Navigating the Lower Saint Lawrence in the 19th Century.
 
Morning Chronicle, Friday, 22nd September, 1848.
 
 ADMIRALTY LAW REPORT.
Vice-Admiralty Court, Lower Canada.
 
 Tuesday, 19th September, 1848.       
 
Present:
Honourable Henry Black,

The Mary Jane, Trescowthick.
 
 
    In this case an action was entered against the Mary Jane, a schooner built and registered within the port of Quebec, for the value of materials and work supplied to her by John Armstrong.
    The libel shortly pleaded that this person was engaged on or about the 29th of June last by Jonathan Trescowthick, the owner and master, to furnish all the iron work necessary for the fitting out and rigging of the vessel, and rendering her seaworthy, without which she could not proceed to sea; that he was employed on board of her in furnishing the iron work from the 29th of June to the 9th of the present month of September, during which time, the schooner was in the harbour of Quebec within the District of Quebec; and that the amount due was £49. That the schooner was "a sea-going vessel," and that the owner refused to pay.
    On the part of the owner the jurisdiction of the Court to entertain the suit was denied, and upon this ground the admission of the libel was objected to.
 
  Judgment 
      The Court. The question which this case brings under the consideration of the court is, whether persons furnishing supplies to ships in this country, technically called material men, have a lien upon the ship for the amount of those supplies; and if so, whether the court has jurisdiction to enforce such lien. The word lien is used from the want of any other word in the English language to express the exact nature of the right claimed. When used in relation to material men, as in the question above stated, it has an import different from the ordinary import. Lien in the common acceptation of the term in the English law implies an actual possession in the holder of it, or the subject upon which it is claimed. There is no doubt that in this sense of the word ship-builders, like other tradesmen in possession of the subject upon which their labour has been employed, have a lien upon the subject for the price of their labour, so long as they retain the possession. (1) But, the lien here claimed is entirely apart from the possession; it is rather a right to proceed against the vessel, and to be paid out of the proceeds, in preference to all other creditors, and being strictly the hypotheca of moveables, allowed by the civil law, may, to avoid confusion, be conveniently denominated hypothecary lien.
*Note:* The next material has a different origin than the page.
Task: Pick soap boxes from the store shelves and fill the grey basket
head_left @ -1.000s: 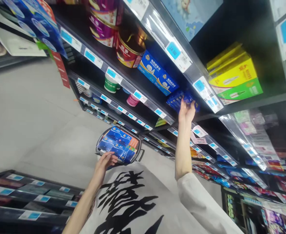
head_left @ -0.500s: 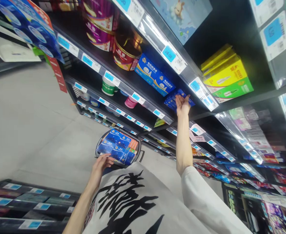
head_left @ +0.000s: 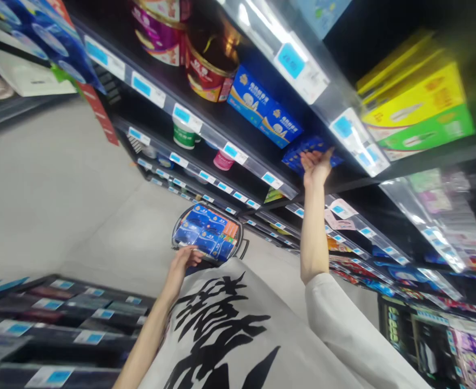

    The hypothec of moveables is, it is believed, unknown in the English municipal or common law; and in the civil and maritime law of England, is confined within a small number of cases, such a seamen's wages, and special hypothecation. It is true that by the general maritime law of Europe and America, an hypothecary lien is given for repairs done and materials furnished to other than domestic ships, (2) and in many countries for repairs and supplies to domestic ships also (3); and this hypothecary in lien follows the ship into the hands of a bona fide purchaser without notice. (4) There are considerations of convenience and public policy applicable as well to the one rule as to the other. The rule of continental Europe and of America has a strong shew of equity in its favour; the labour and materials of the material man are incorporated with the ship, and the owner being allowed to profit by this augmentation in the value of his ship, without paying for it, seems to contravene the rule that nemo debet locupletari aliena jactura. So, it would seem greatly to facilitate navigation by enabling the master or the owner, at all times, and in all places, to command for the purposes of his voyage a credit equal to the value of the ship. The policy of the English law seem to lie
 
  deeper. It has been quaintly but truly said that "ships were made to plough the ocean, not to rot in port." The allowing of hypothecary liens upon moveables is repugnant to commercial policy, and eminently so would be the allowance of such lien upon ships, as subjecting them to unnecessary detention, and diminishing the security of titles to them.
    If the material man be unwilling to make repairs to the ship at the port to which she belongs, upon the credit of the owner, he may obtain from him a special hypothecation of the ship, for this as for any other port. If the master should require repairs to be made in the progress of his voyage in a port abroad, and there be a necessity of the hypothecation of the ship for the making of such repairs, he too may hypothecate the ship. (5) The maritime law of England then in refusing a tacit hypothecary lien, and in allowing and enforcing a special hypothecation of the ship, made by the owner under any circumstances, or by the master in the progress of the voyage in case of necessity, equally provided for the ship's ploughing the ocean and for her not rotting in port. But whatever may be the reason of the one or the other rule, the court is bound to enforce and carry into effect the law as it stands.
    The commissions to the judges of the Vice-Admiralty Courts in the British possessions abroad, empower them to hear and determine causes "according to the civil and maritime law of the High Court of Admiralty of England." The terms of the commissions were settled at a very old date, they are very general, but necessarily controlled by the above cited words, introduced with a view to one uniform system for the guidance of the Courts of Admiralty in every part of the British possessions.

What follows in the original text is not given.